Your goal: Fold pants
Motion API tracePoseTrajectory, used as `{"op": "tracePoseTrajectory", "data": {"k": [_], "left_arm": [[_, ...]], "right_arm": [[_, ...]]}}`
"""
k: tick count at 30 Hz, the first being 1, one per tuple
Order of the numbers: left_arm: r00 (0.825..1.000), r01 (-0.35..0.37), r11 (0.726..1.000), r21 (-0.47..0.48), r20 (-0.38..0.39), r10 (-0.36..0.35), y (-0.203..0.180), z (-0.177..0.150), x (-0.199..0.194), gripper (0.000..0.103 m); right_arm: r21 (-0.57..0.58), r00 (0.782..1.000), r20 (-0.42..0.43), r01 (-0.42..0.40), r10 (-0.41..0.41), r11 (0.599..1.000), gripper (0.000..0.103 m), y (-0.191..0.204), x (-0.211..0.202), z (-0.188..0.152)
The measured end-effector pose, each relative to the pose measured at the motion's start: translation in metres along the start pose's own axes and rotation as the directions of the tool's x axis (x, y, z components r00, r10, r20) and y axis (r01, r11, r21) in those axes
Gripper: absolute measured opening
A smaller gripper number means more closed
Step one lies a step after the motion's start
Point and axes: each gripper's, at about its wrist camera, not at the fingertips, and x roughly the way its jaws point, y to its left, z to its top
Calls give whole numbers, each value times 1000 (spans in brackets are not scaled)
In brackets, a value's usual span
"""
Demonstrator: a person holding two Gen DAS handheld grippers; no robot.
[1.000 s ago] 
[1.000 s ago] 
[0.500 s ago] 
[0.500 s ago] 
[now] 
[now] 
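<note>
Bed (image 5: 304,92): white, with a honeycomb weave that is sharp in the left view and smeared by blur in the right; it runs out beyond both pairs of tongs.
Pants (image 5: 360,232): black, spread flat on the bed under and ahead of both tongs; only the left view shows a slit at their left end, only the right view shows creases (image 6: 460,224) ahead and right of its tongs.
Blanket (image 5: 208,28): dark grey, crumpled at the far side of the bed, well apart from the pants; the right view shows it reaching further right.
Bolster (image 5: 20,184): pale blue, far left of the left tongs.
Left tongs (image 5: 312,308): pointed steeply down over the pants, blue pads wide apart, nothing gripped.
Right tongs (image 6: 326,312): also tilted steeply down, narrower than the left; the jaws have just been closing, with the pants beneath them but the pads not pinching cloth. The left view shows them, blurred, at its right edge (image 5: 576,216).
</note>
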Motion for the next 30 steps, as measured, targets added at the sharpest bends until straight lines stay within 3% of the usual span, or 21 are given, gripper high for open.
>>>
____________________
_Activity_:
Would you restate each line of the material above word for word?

_Response to the task_:
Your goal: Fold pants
Motion API tracePoseTrajectory, used as `{"op": "tracePoseTrajectory", "data": {"k": [_], "left_arm": [[_, ...]], "right_arm": [[_, ...]]}}`
"""
k: tick count at 30 Hz, the first being 1, one per tuple
Order of the numbers: left_arm: r00 (0.825..1.000), r01 (-0.35..0.37), r11 (0.726..1.000), r21 (-0.47..0.48), r20 (-0.38..0.39), r10 (-0.36..0.35), y (-0.203..0.180), z (-0.177..0.150), x (-0.199..0.194), gripper (0.000..0.103 m); right_arm: r21 (-0.57..0.58), r00 (0.782..1.000), r20 (-0.42..0.43), r01 (-0.42..0.40), r10 (-0.41..0.41), r11 (0.599..1.000), gripper (0.000..0.103 m), y (-0.191..0.204), x (-0.211..0.202), z (-0.188..0.152)
The measured end-effector pose, each relative to the pose measured at the motion's start: translation in metres along the start pose's own axes and rotation as the directions of the tool's x axis (x, y, z components r00, r10, r20) and y axis (r01, r11, r21) in those axes
Gripper: absolute measured opening
A smaller gripper number means more closed
Step one lies a step after the motion's start
Point and axes: each gripper's, at about its wrist camera, not at the fingertips, and x roughly the way its jaws point, y to its left, z to its top
Calls give whole numbers, each value times 1000 (spans in brackets are not scaled)
In brackets, a value's usual span
"""
Demonstrator: a person holding two Gen DAS handheld grippers; no robot.
[1.000 s ago] 
[1.000 s ago] 
[0.500 s ago] 
[0.500 s ago] 
[now] 
[now] 
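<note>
Bed (image 5: 304,92): white, with a honeycomb weave that is sharp in the left view and smeared by blur in the right; it runs out beyond both pairs of tongs.
Pants (image 5: 360,232): black, spread flat on the bed under and ahead of both tongs; only the left view shows a slit at their left end, only the right view shows creases (image 6: 460,224) ahead and right of its tongs.
Blanket (image 5: 208,28): dark grey, crumpled at the far side of the bed, well apart from the pants; the right view shows it reaching further right.
Bolster (image 5: 20,184): pale blue, far left of the left tongs.
Left tongs (image 5: 312,308): pointed steeply down over the pants, blue pads wide apart, nothing gripped.
Right tongs (image 6: 326,312): also tilted steeply down, narrower than the left; the jaws have just been closing, with the pants beneath them but the pads not pinching cloth. The left view shows them, blurred, at its right edge (image 5: 576,216).
</note>
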Motion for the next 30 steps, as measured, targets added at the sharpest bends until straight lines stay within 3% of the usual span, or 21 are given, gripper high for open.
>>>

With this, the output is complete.